Token Bucket

Token Bucket#

Window-based algorithms control average rate but can't control instantaneous bursts. Token Bucket solves this with two separate knobs — one for burst size, one for sustained rate.

The Problem It Solves#

With Sliding Window Counter, the limit is say 60 requests per minute. A user can send all 60 in the first second of the window — all allowed. Then silence for 59 seconds. Then another 60 in the first second of the next window.

second 0   : 60 requests → all allowed  (window just reset)
second 1-59: silence
second 60  : 60 requests → all allowed  (new window)

The backend sees 120 requests in 2 seconds. The rate limiter said "60 per minute" but the backend got hammered with a spike it wasn't designed for.

This creates two problems:

Backend gets overwhelmed — a backend designed for 1 req/sec average suddenly absorbs 60x load for 1 second. Circuit breakers trip, latency spikes, cascading failures start.

Bad user experience — user sends 60 requests at second 0, all go through. Sends 1 more at second 30 — blocked. They've waited 30 full seconds but the window hasn't reset yet. From their perspective the rate limiter is broken.
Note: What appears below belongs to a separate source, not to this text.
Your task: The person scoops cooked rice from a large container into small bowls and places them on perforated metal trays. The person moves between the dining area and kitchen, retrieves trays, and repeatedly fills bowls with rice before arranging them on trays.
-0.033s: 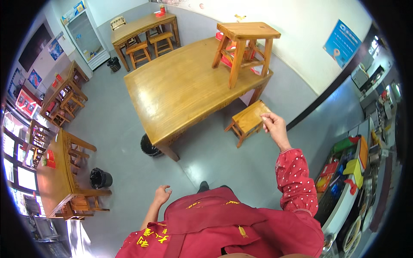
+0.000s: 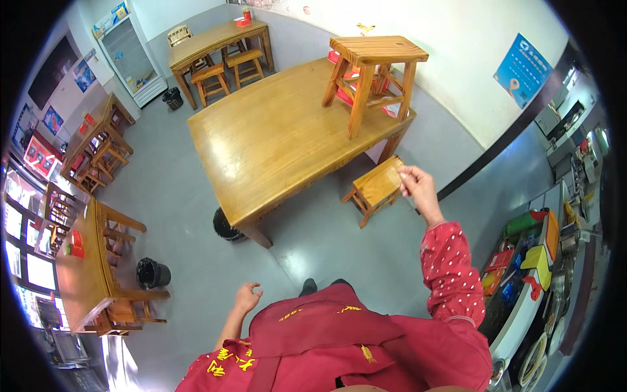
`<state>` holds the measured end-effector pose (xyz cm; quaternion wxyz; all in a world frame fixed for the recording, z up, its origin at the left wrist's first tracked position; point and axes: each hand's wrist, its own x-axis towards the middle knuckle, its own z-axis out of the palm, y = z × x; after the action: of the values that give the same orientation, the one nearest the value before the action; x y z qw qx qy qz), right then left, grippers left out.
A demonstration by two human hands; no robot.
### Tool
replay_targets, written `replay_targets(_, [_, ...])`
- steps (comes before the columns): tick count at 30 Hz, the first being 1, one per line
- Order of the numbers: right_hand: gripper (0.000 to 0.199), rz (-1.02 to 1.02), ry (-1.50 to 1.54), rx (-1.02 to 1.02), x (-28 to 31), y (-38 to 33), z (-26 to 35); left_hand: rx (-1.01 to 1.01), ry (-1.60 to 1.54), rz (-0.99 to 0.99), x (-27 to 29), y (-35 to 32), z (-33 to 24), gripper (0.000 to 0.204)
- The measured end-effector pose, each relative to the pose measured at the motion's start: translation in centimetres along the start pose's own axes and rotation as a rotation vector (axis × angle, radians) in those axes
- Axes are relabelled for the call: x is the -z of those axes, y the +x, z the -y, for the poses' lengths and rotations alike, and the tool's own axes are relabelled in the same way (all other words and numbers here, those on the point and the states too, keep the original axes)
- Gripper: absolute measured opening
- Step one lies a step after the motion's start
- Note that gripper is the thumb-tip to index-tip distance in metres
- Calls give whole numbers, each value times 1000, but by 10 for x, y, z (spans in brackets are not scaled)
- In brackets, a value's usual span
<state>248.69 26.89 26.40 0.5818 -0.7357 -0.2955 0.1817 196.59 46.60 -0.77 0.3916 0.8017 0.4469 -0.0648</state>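
Observation:
My right hand (image 2: pixel 421 191) is raised at the right, with thumb and fingers pinched together. A small pale sliver seems to show at the fingertips, too faint to name. Beyond and below these fingers stands a low wooden stool (image 2: pixel 373 184) on the floor, beside the table's near right corner. My left hand (image 2: pixel 247 298) hangs low in front of my red apron (image 2: pixel 307 333), fingers loosely curled and apart, with nothing in it. Ahead is a large wooden table (image 2: pixel 274 124). On its far right part another wooden stool (image 2: pixel 379 49) stands upright, partly hiding red items (image 2: pixel 346 91) near the wall.
A black bin (image 2: pixel 226 223) sits by the table's near left leg, another bin (image 2: pixel 153 272) farther left. More tables (image 2: pixel 91 261) with stools line the left side. A glass-door fridge (image 2: pixel 132 60) stands at the back. At right is a cluttered counter (image 2: pixel 522 297).
The view has shifted very slightly. My right hand has moved a touch to the right and stays pinched; the left hand looks the same.

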Motion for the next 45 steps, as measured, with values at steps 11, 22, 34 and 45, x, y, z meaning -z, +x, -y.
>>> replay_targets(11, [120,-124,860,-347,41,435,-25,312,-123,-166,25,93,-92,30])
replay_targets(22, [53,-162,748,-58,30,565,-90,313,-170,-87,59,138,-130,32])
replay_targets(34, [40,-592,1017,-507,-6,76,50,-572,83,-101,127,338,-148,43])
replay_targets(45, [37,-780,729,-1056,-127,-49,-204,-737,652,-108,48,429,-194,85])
Window-based algorithms control average rate but not instantaneous burst. Token Bucket controls both.

The Core Idea#

Imagine a bucket that holds tokens. The bucket has a maximum capacity — say 20 tokens. Tokens refill at a steady rate — say 5 tokens per second.

Every incoming request consumes 1 token. If the bucket has tokens — allow, decrement. If the bucket is empty — block.

Bucket capacity : 20 tokens  (maximum burst a user can ever send)
Refill rate     : 5 tokens/sec  (sustained average rate over time)

User arrives, bucket full (20 tokens):
  Request 1  → bucket = 19 → allow
  Request 2  → bucket = 18 → allow
  ...
  Request 20 → bucket = 0  → allow
  Request 21 → bucket = 0  → BLOCK

1 second passes → 5 tokens refilled → bucket = 5
  Request 22 → bucket = 4 → allow
  ...

Two separate knobs:

Capacity    → controls maximum burst size
Refill rate → controls average sustained rate

This is the fundamental advantage over window-based algorithms. You can say: "allow bursts of up to 20 requests, but sustain no more than 5 per second on average." Window-based algorithms can only express one number — requests per window.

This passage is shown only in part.